From a Landlord’s perspective being confronted with a tenant seeking to surrender a lease will be concerning. However, it may also be an excellent opportunity to improve and add value to an asset. We can provide guidance on the possible opportunities available to you.
The Schedule of Condition is prepared prior to completion of your business lease. It is prepared, almost exclusively for the benefit of tenants, but can also be prepared for landlords.
It is factual record of the property at the beginning of the tenancy. The purpose of the Schedule of condition is to prevent tenants being made responsible for repairs to elements of the property in poor repair at the start of the lease.
This often-overlooked document can potentially save tenants tens, if not hundreds of thousand pounds in repair costs alone and help to mitigate areas of inevitable dispute at the end of the lease.
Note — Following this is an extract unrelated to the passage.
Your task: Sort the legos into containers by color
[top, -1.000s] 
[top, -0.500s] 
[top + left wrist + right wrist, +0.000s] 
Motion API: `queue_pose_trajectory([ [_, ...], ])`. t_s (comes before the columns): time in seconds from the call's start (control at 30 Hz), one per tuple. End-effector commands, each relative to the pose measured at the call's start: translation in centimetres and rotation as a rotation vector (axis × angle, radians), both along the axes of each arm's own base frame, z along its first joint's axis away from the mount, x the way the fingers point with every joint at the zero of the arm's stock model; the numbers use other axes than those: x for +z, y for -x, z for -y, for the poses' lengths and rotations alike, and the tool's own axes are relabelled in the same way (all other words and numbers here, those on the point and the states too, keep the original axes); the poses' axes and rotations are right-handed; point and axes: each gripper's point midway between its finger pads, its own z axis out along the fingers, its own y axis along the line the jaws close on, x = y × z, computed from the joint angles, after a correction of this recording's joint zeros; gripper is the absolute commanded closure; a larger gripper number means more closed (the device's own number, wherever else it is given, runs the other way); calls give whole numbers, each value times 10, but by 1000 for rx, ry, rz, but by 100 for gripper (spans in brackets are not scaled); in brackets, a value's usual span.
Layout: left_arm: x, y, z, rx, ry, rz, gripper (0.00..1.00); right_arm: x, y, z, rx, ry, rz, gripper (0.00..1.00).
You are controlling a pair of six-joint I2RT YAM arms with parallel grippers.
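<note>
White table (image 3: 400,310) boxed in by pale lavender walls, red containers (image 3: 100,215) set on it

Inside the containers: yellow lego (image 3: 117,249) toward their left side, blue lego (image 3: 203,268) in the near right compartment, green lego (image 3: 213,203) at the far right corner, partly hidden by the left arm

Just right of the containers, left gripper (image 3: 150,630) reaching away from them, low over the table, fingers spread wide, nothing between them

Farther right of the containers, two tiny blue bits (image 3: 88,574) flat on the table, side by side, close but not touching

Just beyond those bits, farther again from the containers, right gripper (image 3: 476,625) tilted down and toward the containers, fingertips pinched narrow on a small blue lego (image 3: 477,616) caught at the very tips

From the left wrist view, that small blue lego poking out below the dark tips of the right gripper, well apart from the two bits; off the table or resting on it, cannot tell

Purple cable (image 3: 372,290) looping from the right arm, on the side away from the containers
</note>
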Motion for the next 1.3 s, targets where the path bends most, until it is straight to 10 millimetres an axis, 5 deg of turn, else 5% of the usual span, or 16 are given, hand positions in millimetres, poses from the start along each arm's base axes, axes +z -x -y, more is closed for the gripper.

In most cases, if there is no Schedule of Condition then the tenant will be exposed to unnecessary costs for defects existing at the start of the lease.
If you are thinking about taking a lease of commercial property, then speak to us about obtaining a Schedule of Condition before you sign your lease.
A Schedule of Dilapidations can be prepared during, towards the end and after the lease has ended. The purpose of the Schedule of Dilapidations is identify tenant breaches of covenant, usually items of disrepair, decoration, reinstatement and statutory compliance. Failure to deal with dilapidations claims properly can potentially cost landlords or tenants tens, if not hundreds of thousand pounds.
Schedules of Dilapidations are usually prepared by the Landlord’s Surveyor and are intended to represent the landlord’s opinion of tenant works, which are required to put the property into the condition required by the lease.
If prepared in time, the Schedule of Dilapidations can be served on the tenant so that they can complete the works before vacating. If prepared after the lease has ended, the Schedule of Dilapidation will form the basis of the landlords claim for compensation.
We can prepare Schedules of Dilapidations for landlords or defend Schedules of Condition for tenants.